Daniela Karall, President of the Austrian Society for Pediatrics and Adolescent Medicine (ÖGKJ), advises parents to weigh up the risks of vaccinations with those of the disease – even in children. “Inflammation of the heart muscle occurs after vaccination in one in 50,000 to 100,000 cases, but in one case in 5,000 to 10,000 severe Covid diseases,” says Karall. And: “Postviral multisystem diseases, PIMS for short, are significantly less common after vaccination than after an infection. The ratio is 1 to 100.”

It takes until suspected side effects of vaccines, such as those in the Reports from the Federal Office for Safety in Health Care are listed, be proven or disproved – a conclusive assessment of the 12-year-old who died after a vaccination is not yet possible. Researching how the consequences of Covid-19 change with new variants also takes time. By September 2021, 142 of around 100,000 infected children in Austria had PIMS, and six out of ten required intensive care treatment. “Children have already died from it in Austria,” says Dieter Furthner, head of the department for paediatrics and youth medicine at the Salzkammergut Klinikum Vöcklabruck.
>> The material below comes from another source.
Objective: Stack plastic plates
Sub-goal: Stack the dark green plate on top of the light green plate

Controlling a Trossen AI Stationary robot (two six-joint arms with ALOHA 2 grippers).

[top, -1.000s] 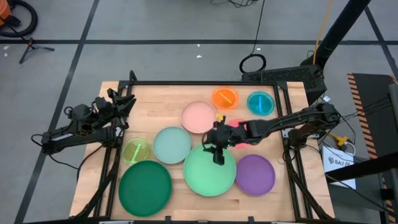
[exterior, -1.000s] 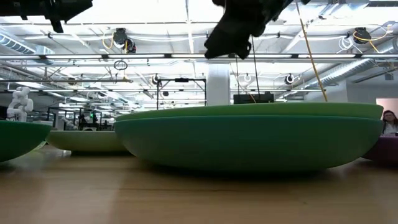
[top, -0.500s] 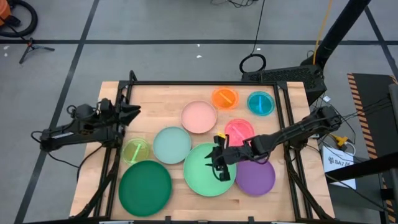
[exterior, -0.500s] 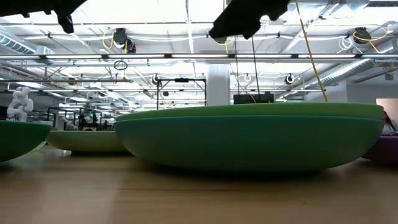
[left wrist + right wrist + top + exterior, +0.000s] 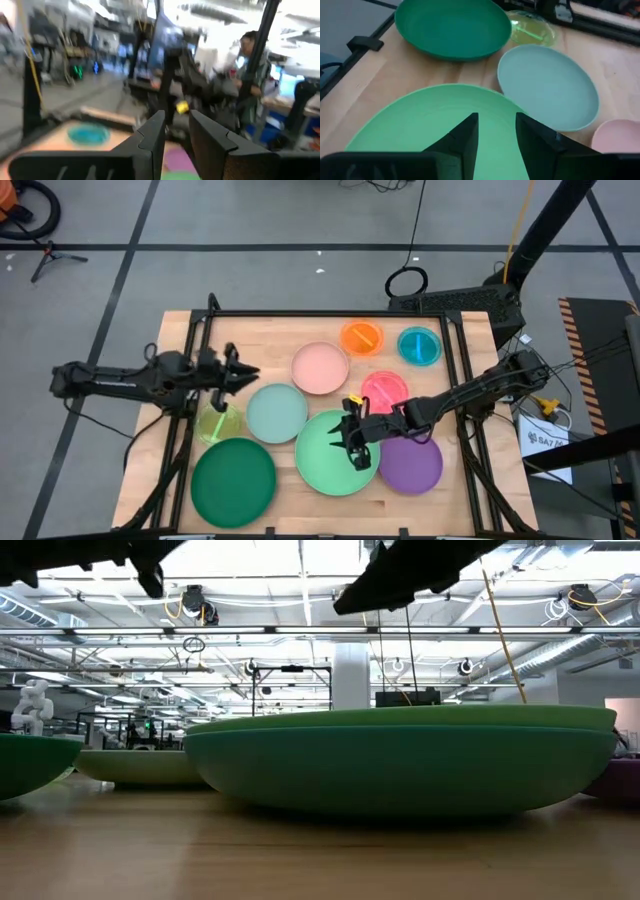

Hardened fronts make things difficult for children

It remains to be seen whether the consequences of Covid-19 disease with Omikron for children and young people will be alleviated in the long term. “The current omicron wave can change a lot,” says one To write the Society for Pediatrics and Adolescent Medicine. However, the doctors also assume that Sars-CoV-2 could return in autumn. And: “It is currently not possible to reliably predict whether the courses will then be even milder than with Omikron or whether a more aggressive variant will occur again.” The ÖGKJ therefore continues to recommend vaccination for children and young people – as before, voluntarily, with child-friendly education and without disadvantages for unvaccinated children.

The calls at Wired advice (Tel.: 147), the emergency call for children and young people in crises, show that the yes or no to vaccination is less of a burden: “It’s not about fears about the vaccine, it’s more about the stress caused by arguments about it within the family,” says Advice on wire manager Birgit Satke. Pressure is created when young people want to be vaccinated but their parents are against it, or when “two fronts collide”, one for, one against vaccination: “Children feel caught between two chairs.” Only one child has reported pressure at school so far. According to Satke, the school material to be mastered is a far bigger problem than vaccinations.
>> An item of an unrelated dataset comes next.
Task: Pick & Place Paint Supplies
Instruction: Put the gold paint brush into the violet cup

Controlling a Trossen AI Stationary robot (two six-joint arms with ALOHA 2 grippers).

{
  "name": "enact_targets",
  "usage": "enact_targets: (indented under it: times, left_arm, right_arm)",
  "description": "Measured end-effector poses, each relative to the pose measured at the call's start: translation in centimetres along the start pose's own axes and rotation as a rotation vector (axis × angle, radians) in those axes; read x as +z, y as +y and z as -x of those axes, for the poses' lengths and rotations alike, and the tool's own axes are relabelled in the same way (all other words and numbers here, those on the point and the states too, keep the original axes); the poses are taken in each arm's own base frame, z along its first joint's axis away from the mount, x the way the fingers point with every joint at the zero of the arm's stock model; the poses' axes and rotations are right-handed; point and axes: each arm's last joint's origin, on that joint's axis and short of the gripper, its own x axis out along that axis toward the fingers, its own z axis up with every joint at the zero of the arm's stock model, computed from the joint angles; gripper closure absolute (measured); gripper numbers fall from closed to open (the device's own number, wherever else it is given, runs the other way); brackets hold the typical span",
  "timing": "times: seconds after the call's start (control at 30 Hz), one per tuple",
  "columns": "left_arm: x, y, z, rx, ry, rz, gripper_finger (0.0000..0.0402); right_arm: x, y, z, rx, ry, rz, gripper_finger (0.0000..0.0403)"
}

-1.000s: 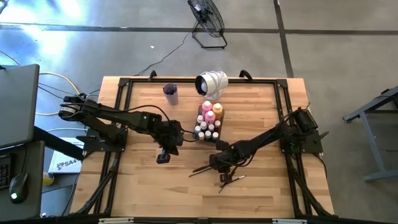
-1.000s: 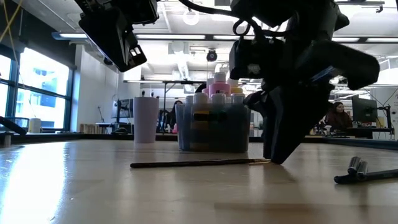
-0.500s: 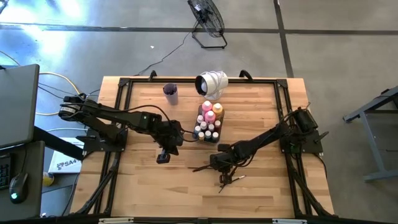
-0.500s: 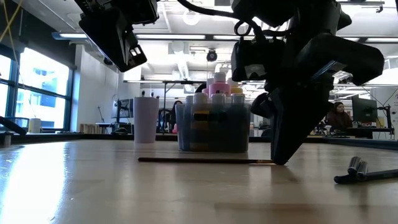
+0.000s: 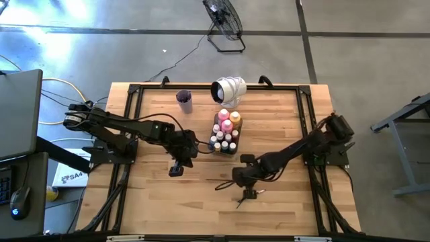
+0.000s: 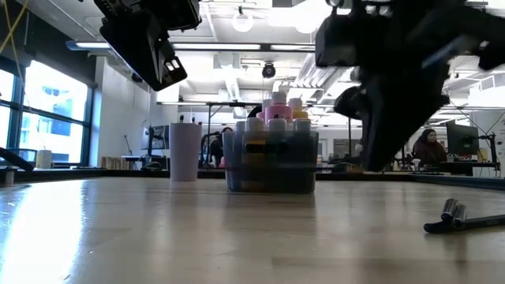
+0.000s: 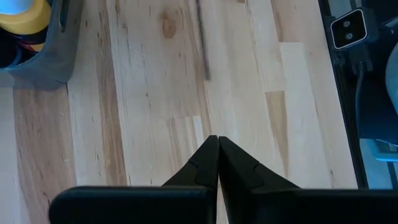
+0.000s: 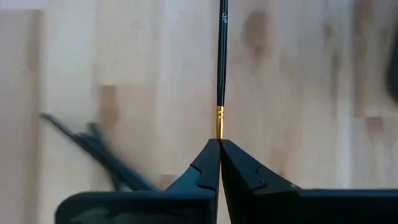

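On the pale wooden slatted table (image 5: 161, 195), the clear grey rectangular tray (image 5: 225, 138) of small paint bottles (image 5: 226, 124) stands near centre. The right gripper (image 8: 219, 144), raised just off the tabletop, pinches a thin black paintbrush with a gold ferrule (image 8: 221, 62); white writing on its handle seems too small to read. The left gripper (image 7: 217, 142) hangs clenched on nothing. Other dark paintbrushes (image 5: 247, 195) lie beside the right gripper.

So the right gripper (image 8: 219, 144) is now clamping onto one paintbrush (image 8: 220, 68) and lifting it clear of the table (image 5: 161, 202). The arm is swinging a bit toward the right side, and the brush is probably hanging level.
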Motion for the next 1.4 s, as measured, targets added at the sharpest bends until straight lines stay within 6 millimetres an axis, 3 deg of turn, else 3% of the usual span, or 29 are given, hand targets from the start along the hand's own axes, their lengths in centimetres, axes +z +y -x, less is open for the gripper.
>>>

The political scientist Katharina Theresa Paul from the University of Vienna also sees schools as a possible place for education about vaccinations: “School doctors could also advise parents and motivate those who are still hesitating.”
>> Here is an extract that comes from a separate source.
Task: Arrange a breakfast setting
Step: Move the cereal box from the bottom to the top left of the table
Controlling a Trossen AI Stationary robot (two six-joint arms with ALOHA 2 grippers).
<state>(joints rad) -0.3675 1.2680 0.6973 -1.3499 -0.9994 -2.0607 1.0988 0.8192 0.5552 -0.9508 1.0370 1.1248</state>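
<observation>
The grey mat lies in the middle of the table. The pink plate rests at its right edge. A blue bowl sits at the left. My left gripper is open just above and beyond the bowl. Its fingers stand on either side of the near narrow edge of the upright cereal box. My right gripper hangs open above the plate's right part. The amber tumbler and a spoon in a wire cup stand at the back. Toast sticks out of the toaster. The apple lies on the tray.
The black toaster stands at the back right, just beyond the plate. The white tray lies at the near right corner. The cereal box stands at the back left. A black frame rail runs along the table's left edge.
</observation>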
Vienna is already going in this direction: The pilot project to vaccinate against Covid-19 in elementary schools will be rolled out after the semester break on February 14, the “Wiener Zeitung” reported. According to information from the office of Education Director Heinrich Himmer, 185 of 225 elementary schools in Vienna are involved. The catch: 40 cannot be “cared for” due to a lack of a school doctor. In any case, the vaccination rate could increase: In the eight pilot schools, between ten and 30 percent took part, depending on the school location.